Frequently asked questions
- What is the D5984 dental code?
- It's a radiation shield — a custom intraoral device that protects healthy tissue during head-and-neck radiation, either by carrying shielding material that absorbs/blocks dose or by physically holding healthy tissue out of the beam's path (or both). It reduces side effects like mucositis and dry mouth and lowers the risk of serious complications. It's a treatment-support device designed with the radiation oncology team.
- How does a radiation shield work?
- Two ways, often combined: it can carry dense, radiation-absorbing material positioned to intercept dose before it reaches tissue you want to protect, and it can be shaped to displace healthy structures — pushing the tongue aside or holding the cheek away — so they're simply not in the high-dose field. Either way, the tumor still gets treated while healthy tissue is spared.
- What side effects can it help prevent?
- By keeping dose off tissue that doesn't need it, a shield can reduce mucositis (painful mouth sores during treatment), dry mouth (salivary gland damage), and taste loss — and importantly lower the risk of osteoradionecrosis, a severe complication where irradiated bone loses its ability to heal. That means more comfort during treatment and lower long-term risk afterward.
- Who designs it?
- It's a collaboration: the radiation oncologist and physicist define the treatment field and specify which structures to protect and how much. The maxillofacial prosthodontist then takes a model of the mouth and builds a custom device incorporating the shielding material and/or tissue-displacing contours, verified to match the plan without interfering with treating the target.
- How is it different from a radiation carrier?
- Opposite jobs: the carrier (D5983) holds the radiation source in position to deliver dose to the tumor. The shield (D5984) protects healthy tissue from dose. One aims radiation at the target; the other keeps it off structures that don't need it.

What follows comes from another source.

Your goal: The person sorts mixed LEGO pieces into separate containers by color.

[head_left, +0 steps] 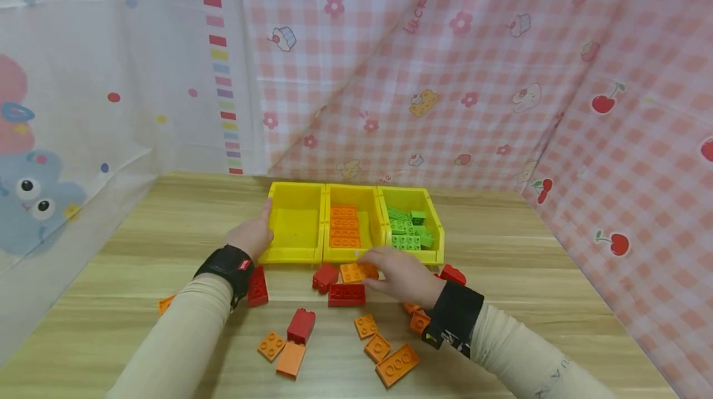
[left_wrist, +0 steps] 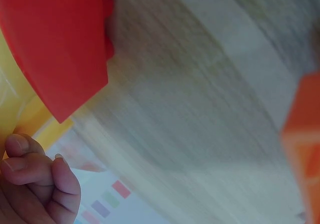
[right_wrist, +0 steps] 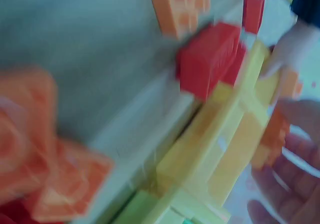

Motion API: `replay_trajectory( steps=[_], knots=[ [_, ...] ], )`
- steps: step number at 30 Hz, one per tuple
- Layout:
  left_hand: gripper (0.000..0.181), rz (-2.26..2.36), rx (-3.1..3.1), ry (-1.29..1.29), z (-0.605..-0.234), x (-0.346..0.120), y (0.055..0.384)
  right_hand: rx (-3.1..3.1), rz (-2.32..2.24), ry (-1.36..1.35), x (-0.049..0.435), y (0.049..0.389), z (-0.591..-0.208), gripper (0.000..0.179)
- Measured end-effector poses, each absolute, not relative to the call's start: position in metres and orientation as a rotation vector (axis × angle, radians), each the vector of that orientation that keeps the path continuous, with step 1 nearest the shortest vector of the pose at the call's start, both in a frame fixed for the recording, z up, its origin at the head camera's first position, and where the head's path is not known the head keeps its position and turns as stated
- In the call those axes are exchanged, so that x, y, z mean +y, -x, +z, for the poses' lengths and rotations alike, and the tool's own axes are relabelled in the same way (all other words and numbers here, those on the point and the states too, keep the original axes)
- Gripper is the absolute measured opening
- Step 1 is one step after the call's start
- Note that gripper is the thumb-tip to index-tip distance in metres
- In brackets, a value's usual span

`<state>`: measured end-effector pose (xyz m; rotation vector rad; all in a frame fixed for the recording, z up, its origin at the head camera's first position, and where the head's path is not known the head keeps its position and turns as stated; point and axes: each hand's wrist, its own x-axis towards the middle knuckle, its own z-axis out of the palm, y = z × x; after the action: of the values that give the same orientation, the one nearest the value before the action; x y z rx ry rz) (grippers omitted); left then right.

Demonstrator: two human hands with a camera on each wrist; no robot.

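My left hand (head_left: pixel 252 235) grips the left side wall of the left yellow bin (head_left: pixel 295 253); curled fingers (left_wrist: pixel 30 174) show against the yellow plastic in the left wrist view. In front of the middle yellow bin (head_left: pixel 364 223), my right hand (head_left: pixel 403 275) pinches an orange brick (head_left: pixel 352 273). The right wrist view shows that orange brick (right_wrist: pixel 270 139) between thumb and fingers. Two red bricks lie close by: one brick (head_left: pixel 325 278) just left of it and a longer brick (head_left: pixel 346 295) below. Another red brick (head_left: pixel 257 287) lies beside my left wrist.
Orange bricks (head_left: pixel 345 226) are stacked in the middle bin; green bricks (head_left: pixel 405 241) fill part of the right bin (head_left: pixel 440 232). Loose orange bricks (head_left: pixel 397 365) and a red brick (head_left: pixel 301 326) are scattered on the front of the wooden table (head_left: pixel 167 238). Patterned cloth (head_left: pixel 356 77) hangs behind.
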<state>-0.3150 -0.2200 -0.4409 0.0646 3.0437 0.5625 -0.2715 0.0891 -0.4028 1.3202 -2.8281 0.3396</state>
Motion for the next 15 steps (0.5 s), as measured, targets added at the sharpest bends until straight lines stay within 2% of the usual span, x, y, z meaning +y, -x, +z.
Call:
replay_trajectory(
  steps=[5, 15],
  knots=[
    [0.072, 0.569, 3.050, -0.074, -0.437, -0.220, 0.314, -2.846, 0.300, -1.065, 0.075, 0.304, -0.402, 0.032],
    [0.074, 0.621, 3.068, -0.102, -0.447, -0.223, 0.317, -2.856, 0.208, -0.939, 0.044, 0.341, -0.411, 0.029]
  ],
)
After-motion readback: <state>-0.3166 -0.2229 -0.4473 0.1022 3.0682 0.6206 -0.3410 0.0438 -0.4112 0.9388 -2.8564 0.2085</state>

A patient's treatment may involve both, plus a cone locator (D5985) for external-beam positioning.
- Is it covered, and what does it cost?
- It's a medical benefit (protecting tissue during cancer radiation), by report — coordinated with the radiation oncology team and billed within the treatment episode. Sample fee schedules list a base allowance around $200, varying by region and complexity. Documentation of what's being protected and the shield's design supports the claim. Verify your specific coverage.
This page is an independent, plain-language explanation for general information only. It is not billing, coding, or clinical advice. For the official CDT descriptor and current-year wording, refer to the American Dental Association.